Enviada em 03/08/2021

A política antidrogas brasileira, alicerçada em uma visão imediatista da solução do problema das drogas ilícitas no país, é visivelmente ineficaz. A princípio, temos uma lei pensada no combate ao tráfico e resguardo do usuário, mas que mascara a questão, gerando brechas que aumentam as disparidades sociais. Ironicamente, há uma eficiência na penalização de massas de criminosos das drogas, que intensifica as deficiencias do Estado. Nos cabe, então, a revisão dessa política.

Dando início, a Lei Antidrogas de 2006 previa o aumento das penas aos traficantes e analogamente o abrandamento aos usuários, o que seria um grande passo não fosse a subjetividade na definição dos envolvidos. Dessa forma, restou aos agentes que lidam com os crimes a decisão sobre quem é traficante e quem é usuário, o que no entanto gera um problema social à medida que essa definição é atribuida de critérios esteriotipados como classe social e cor da pele, aumentando assim a já grande desigualdade do país.

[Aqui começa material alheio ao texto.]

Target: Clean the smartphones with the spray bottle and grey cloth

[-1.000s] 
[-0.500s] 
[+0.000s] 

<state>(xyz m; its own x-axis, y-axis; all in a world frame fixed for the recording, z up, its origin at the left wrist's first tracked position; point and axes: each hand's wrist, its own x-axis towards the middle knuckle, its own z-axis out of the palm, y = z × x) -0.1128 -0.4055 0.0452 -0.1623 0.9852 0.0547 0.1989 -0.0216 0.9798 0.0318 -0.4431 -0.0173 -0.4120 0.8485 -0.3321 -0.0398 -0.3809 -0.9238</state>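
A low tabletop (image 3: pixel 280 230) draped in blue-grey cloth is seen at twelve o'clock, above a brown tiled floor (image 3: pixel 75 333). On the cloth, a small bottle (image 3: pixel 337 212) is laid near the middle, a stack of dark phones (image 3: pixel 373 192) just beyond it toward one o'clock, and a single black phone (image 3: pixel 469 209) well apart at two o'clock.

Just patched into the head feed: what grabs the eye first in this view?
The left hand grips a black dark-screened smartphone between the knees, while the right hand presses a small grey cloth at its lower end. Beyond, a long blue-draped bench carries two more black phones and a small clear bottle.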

Prosseguindo, contrariamente a insuficiência na definição da lei, está o cumprimento dela que no lugar de gerar soluções, agrava os problemas da sociedade. Nesse viés, se apresenta a enorme quantidade de presos por tráfico de entorpecentes que quaduplicou nos 5 anos posteriores a promulgação da Lei Antidrogas, conforme a Instituição Avante Brasil. Diante disso, as prisões já superlotadas acabam se enchendo mais, gerando condições inóspitas que levam a revoltas, demandando assim mais esforços estatais. Adido a isso, está o fato das prisões não cumprirem seu papel de reintegrar os presos, o que é denominado instituição Zumbi pelo sociólogo Zigmut Bauman, fazendo com que os criminosos continuem delinquentes ao sairem.

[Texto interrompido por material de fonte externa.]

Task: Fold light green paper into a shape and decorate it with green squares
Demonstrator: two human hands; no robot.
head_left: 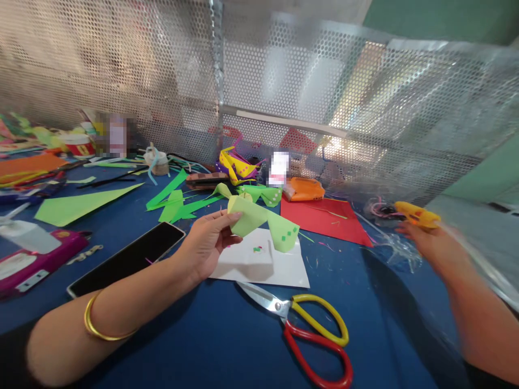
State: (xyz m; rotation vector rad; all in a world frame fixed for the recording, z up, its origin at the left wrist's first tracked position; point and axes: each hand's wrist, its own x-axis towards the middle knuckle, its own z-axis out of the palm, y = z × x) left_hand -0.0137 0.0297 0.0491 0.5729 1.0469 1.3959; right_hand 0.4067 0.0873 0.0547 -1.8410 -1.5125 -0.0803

Infere-se, logo, uma urgência de ações que visem uma política que realmente seja efetiva no combate às drogas. Sendo assim, o poder legislativo deve revisar a Lei Antidrogas de modo a definir critérios mais precisos e objetivos para a diferenciação entre usuários e traficantes, como por meio da quantidade de droga portada. Além disso, a polícia tem o dever de criar um órgão, que vinculado à Ong’s e escolas, promova atividades de reintegração de presos com a sociedade, como cursos profissionalizantes e ações filantrópicas.